The Amazing Stories Of The 2019 Walt Disney World Marathon Weekend
The 26th annual Walt Disney World Marathon Weekend kicks off in just a few days and there are so many exciting things to talk about. Presented by Cigna this event ranks among the nation’s most popular destination races, growing from 8,200 runners in 1994 to more than 100,000 athletes and spectators expected this year. Among them are thousands of runners participating on behalf of a cause, as a triumph over adversity, or simply as a celebration.
Here are just six of those amazing stories from runners participating in Walt Disney World Marathon Weekend events:
Tampa man running 48.6-mile Dopey Challenge despite undergoing aggressive chemotherapy treatments to battle cancer
After Ron Wertley of Tampa, Fla., participated in the 48.6-mile Dopey Challenge in the 2018 Walt Disney World Marathon Weekend, a trip to the doctor revealed he had acute lymphoblastic leukemia (A.L.L.), a very aggressive form of cancer. The doctors gave him a 40% chance of survival. He began an extremely grueling and aggressive chemotherapy regimen shortly afterwards. After months of fighting the illness and many rounds of chemo, Wertley went into remission in July and he was cleared to run the Dopey Challenge again this week, despite having to continue monthly preventative chemo treatments. Unfortunately, in late December, the cancer returned. Wertley is determined to still do the Dopey before starting the aggressive chemo treatments again. They will begin with a 30-day hospital stay after the races this week.
Colorado woman who ran to raise money for cancer patients now battling her own cancer with support from fellow runners
Deb Armstrong of Colorado used to run races on behalf of Leukemia & Lymphoma Society (LLS) to raise money for cancer patients. But now the tables have turned. It’s now Armstrong who finds herself needing support after being diagnosed with cancer in late 2017. After spending all of 2018 undergoing chemo, the same people she ran with to help cancer patients have now banded together to help her, pooling their personal money together to send Armstrong back to the Walt Disney World Marathon because she couldn’t afford it on her own because of her medical bills.

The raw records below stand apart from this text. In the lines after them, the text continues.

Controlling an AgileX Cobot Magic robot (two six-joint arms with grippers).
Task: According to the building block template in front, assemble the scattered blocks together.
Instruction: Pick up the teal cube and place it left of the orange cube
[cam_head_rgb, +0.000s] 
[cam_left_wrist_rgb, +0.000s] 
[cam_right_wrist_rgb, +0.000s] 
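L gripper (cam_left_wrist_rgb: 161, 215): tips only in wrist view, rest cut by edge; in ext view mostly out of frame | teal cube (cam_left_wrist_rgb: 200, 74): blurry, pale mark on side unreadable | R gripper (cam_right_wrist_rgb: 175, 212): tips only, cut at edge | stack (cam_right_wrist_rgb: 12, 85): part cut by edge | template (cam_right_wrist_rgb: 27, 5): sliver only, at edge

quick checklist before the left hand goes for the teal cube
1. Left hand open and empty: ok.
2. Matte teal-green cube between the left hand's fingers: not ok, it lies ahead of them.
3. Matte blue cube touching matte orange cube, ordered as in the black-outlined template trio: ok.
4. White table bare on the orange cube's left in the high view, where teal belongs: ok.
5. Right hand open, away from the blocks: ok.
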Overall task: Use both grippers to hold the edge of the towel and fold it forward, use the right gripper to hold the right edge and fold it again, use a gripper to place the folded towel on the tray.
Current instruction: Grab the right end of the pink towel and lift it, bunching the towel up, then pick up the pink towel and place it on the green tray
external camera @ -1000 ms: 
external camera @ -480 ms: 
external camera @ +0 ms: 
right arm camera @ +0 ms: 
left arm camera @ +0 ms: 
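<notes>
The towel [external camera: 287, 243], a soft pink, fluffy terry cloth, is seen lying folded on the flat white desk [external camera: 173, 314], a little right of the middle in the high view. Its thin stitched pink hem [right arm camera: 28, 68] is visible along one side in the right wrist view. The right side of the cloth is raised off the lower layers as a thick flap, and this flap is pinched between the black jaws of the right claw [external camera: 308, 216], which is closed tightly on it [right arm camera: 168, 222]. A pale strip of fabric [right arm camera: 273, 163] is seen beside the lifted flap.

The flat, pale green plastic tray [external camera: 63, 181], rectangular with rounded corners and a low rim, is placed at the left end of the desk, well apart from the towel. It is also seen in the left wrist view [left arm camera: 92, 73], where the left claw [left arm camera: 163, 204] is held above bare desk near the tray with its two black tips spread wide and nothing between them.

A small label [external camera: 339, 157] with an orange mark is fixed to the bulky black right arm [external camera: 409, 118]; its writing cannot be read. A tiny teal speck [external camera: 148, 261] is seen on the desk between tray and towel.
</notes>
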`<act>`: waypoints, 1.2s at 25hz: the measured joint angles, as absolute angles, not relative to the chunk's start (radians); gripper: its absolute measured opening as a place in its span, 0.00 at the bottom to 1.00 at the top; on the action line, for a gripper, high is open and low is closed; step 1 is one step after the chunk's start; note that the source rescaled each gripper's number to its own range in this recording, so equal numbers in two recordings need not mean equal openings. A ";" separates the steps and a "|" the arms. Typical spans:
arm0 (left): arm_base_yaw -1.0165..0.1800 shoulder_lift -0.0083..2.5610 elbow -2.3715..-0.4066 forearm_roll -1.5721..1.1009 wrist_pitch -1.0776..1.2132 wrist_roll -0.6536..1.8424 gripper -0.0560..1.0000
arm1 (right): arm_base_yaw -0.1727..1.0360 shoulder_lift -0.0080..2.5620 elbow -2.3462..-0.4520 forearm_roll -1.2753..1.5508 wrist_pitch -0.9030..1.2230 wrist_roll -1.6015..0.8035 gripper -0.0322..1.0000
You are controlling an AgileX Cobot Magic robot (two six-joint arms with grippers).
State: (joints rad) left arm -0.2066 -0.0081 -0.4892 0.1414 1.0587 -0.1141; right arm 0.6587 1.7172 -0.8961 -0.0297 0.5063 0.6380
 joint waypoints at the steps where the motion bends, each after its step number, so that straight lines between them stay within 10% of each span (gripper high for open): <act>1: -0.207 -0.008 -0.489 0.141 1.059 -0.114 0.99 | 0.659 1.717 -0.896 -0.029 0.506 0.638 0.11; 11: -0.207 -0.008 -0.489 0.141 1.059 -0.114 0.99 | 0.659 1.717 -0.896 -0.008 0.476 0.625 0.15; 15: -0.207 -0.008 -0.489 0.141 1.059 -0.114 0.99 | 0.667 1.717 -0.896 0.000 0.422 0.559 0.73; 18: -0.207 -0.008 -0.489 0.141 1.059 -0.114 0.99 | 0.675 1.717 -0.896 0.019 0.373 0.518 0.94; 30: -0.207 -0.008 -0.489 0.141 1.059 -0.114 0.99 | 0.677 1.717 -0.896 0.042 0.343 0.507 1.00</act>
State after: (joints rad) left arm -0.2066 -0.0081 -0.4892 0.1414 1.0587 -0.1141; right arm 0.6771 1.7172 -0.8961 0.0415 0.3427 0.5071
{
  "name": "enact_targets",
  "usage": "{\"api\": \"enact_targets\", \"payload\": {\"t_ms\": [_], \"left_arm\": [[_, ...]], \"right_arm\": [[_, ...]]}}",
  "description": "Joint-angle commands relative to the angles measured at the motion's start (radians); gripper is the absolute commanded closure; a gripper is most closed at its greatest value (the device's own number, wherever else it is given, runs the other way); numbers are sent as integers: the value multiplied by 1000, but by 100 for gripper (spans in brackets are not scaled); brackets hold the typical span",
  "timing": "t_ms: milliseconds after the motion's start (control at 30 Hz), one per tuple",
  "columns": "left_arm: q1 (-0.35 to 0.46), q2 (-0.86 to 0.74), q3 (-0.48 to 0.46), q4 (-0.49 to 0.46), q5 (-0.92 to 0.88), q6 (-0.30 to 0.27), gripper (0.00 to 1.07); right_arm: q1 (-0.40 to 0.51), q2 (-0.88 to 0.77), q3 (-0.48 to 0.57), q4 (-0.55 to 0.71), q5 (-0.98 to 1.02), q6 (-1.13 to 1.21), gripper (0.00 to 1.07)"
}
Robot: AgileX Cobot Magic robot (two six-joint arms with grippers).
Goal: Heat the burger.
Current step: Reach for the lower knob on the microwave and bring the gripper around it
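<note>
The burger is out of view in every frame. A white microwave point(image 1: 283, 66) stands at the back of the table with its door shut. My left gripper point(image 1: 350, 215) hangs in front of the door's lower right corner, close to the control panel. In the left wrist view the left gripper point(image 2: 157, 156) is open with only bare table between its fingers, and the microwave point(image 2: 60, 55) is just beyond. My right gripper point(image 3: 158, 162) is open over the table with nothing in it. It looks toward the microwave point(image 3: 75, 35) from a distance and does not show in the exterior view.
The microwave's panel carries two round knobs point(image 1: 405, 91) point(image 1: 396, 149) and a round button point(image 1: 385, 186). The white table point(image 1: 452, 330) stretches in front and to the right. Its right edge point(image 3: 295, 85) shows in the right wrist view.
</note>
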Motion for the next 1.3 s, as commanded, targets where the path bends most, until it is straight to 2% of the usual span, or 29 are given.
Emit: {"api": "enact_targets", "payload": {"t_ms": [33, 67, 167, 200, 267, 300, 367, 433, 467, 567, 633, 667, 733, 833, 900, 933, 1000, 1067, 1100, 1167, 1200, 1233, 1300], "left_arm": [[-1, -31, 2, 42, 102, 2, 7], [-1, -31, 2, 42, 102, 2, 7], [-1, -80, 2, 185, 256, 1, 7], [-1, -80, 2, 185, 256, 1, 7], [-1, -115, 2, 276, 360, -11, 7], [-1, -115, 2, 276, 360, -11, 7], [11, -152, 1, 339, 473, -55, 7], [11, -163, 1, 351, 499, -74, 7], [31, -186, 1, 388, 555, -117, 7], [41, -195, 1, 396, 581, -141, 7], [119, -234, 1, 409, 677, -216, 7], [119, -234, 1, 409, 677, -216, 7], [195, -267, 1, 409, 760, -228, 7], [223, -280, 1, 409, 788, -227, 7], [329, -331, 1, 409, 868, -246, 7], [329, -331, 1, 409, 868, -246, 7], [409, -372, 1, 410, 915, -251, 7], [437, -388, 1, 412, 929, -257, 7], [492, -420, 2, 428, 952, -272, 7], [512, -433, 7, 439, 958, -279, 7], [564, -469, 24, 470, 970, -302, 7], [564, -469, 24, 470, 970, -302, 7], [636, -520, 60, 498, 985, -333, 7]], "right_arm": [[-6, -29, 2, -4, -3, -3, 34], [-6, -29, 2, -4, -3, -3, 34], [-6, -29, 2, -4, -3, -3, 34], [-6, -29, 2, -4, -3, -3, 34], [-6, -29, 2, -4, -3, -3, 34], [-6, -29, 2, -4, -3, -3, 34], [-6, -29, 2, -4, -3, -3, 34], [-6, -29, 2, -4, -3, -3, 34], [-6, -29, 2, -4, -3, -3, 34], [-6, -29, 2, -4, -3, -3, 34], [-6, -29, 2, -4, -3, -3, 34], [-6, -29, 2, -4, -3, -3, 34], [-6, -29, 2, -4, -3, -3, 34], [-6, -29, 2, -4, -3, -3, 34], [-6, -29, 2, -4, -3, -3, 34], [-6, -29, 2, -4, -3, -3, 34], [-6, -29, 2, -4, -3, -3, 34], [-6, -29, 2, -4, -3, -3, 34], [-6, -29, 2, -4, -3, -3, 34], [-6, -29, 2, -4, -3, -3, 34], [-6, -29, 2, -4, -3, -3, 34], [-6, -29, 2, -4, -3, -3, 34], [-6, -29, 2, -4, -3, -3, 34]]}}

Indianapolis Army Veteran uses running to cope with a string of tragedies, medical challenges and combat injuries
Eric Donahoe of Indianapolis, Ind. has experienced many challenges throughout his military career and at home in his personal life. In 2006, his wife and fellow veteran miscarried at seven months pregnant. This is while he was deployed as a scout sniper in Iraq. In 2009, after returning to Iraq, he was hit by a roadside bomb and sustained head and neck injuries. The doctors then diagnosed Donahoe with traumatic brain issues.
The military medically retired Donahoe in 2009, but he struggled to adjust to life back at home. His wife miscarried several more times. The doctors then also diagnosed her with cancer. He also lost two friends from his military service to suicide. He began to have dark thoughts of his own, but reached out to veterans programs and sought out counseling. Donahoe ultimately got into running as a means to cope with life’s challenges. He is participating in the Walt Disney World 5K to continue his journey towards good health.
Miami woman, inspired by her ailing son, overcomes cancer diagnosis and a spinal surgery to participate in Walt Disney World 5K
Arlen Martinez’ son was born with serious medical issues, having been diagnosed with Amniotic band syndrome. He was born without a left thumb or radial bone, a clubbed left hand and a cleft palette. The doctors diagnosed Martinez with cancer shortly after her son’s birth. The Miami, Fla. mother underwent a spinal cord surgery as part of her treatment. The doctors told her that she may never walk again. Martinez defied her diagnosis, and is participating in the Walt Disney World 5K as a triumph over her own medical challenges, as well as her son’s.
Motivated by the deaths of her family members, Winston Salem woman embarks on crusade to save the lives of her fellow church members
When she was 7-years-old, Ja’Net Adams of Winston Salem, N.C., lost her father to a heart attack. She also lost her aunt and uncle to heart disease. As an adult, Adams has launched a program at her church to help her fellow church members avoid the same fate. The program focuses on better eating habits, increased exercise and weight loss. To date, she has significantly helped several church members avoid heart disease and, perhaps, saved their lives. Adams is running in the Walt Disney World 5K to raise awareness for the prevention of heart disease and other ailments.
St. Louis teen participating in Walt Disney World 5K after asthma nearly plunged him into a life of inactivity, bullying and low self-esteem
Jeremiah Boothe of St. Louis, Mo. was born with severe asthma and had been unable to do any sort of physical activity. He struggled to even walk up one flight of steps, leading to him being ostracized and teased at school. But through a new asthma management program, he is now able to do physical activity. Boothe is even on the football team! He is running in the Walt Disney World 5K – his first-ever 5K race – as a triumph over his asthma.